Sen nailed the logic part decades ago.  Behavioral economics refutes the empirical presumptions.  Psychology, including its social and evolutionary branches, offers much more credible models.

Take away this utility maximization stuff and what’s left of micro?  There’s lots of excellent econometric technique, of course, and much of the aggregate theory (at the level of markets) still stands, but the agent stuff is at best a distraction and welfare economics is a zombie.  Conventional micro is propped upright only by the collective interest of its practitioners in preserving the value of their arcane skill set, and by ideological conviction.

Science it ain’t.

Thursday, June 28, 2012

Who created the ideology of a 'natural' market?


The ideology of a 'natural' market within large modern industrial 'economies' was the central project of the Neoliberal movement.  

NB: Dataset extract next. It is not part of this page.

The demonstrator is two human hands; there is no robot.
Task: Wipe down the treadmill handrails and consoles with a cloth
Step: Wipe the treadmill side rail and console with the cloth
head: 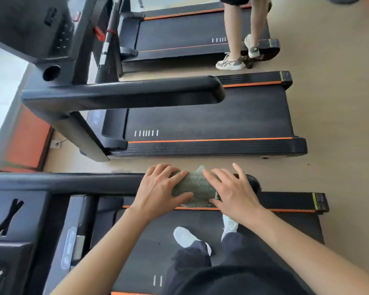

Neoliberalism (according to one economic historian, at least) was launched in Paris in August 1938.  At a colloquium to discuss the work of Walter Lippmann.  "It was a movement against planning as a method of concentrating and deploying expert knowledge. neoliberalism proposed an alternative ordering of knowledge, expertise, and political technology that it named “the market.”... Its political challenge to the Keynesian consensus got underway … with the founding of a think tank called the Institute of Economic Affairs in London in 1955..."

See:  http://cmes.hmdc.harvard.edu/files/Mitchell%20Paper.pdf

Monday, June 25, 2012

The assumption that markets are 'natural'

I've just begun to browse the pages of David Graeber's  2011 book entitled 'Debt - The First 5,000 Years'.  Graeber is an anthropologist who makes no bones about the historical errors made by many economists on the evolution of markets and the use and nature of money.

On pages 44-45 Graeber writes:
"People continue to argue about whether an unfettered free market really will produced the results that [Adam] Smith said it would; but no one questions whether "the market" naturally exists....we simply assume that when valuable objects do change hands, it will normally be because two individuals have both decided they would gain a material advantage by swapping them.  One interesting corollary is that, as a result, economists have come to see the very question of the presence or absence of money as not especially important, since money is just a commodity, chosen to facilitate exchange, and which we use to measure the value of other commodities.  Otherwise it has no special qualities.

"....Call this the final apotheosis of economics as common sense.  Money is unimportant.  Economies - "real economies" - are really vast barter systems.  The problem is that history shows that without money, such vast barter systems do not occur....It's money that had made it possible for us to imagine ourselves in the way economists encourage us to do:  as a collection of individuals and nations whose main business is swapping things.  It's also clear that the mere existence of money, in itself, is not enough to allow us to see the world this way. ...

"The missing element is in fact...the role of government policy..."

Graeber goes on to explain how government foster 'the market'.  Laws, police, monetary policy, pegging the value of currency to precious metals, altering the amount of coins in circulation, regulating banks etc.

On page 49 Graeber asks a key question: "...what exactly was the point of extracting the gold, stamping one's picture on it, causing it to circulate among one's subjects - and then demanding that those same subjects give it back again?"

"This does seem a bit of a puzzle.  But if money and markets do not emerge spontaneously, it actually makes perfect sense.  Because this is the simplest and most efficient way to bring markets into being."

Money brings markets into being.  Not the other way around, as most economists would have it.  If this is true then Graeber's concluding thought has some authenticity:  "Perhaps the world really does owe you a living."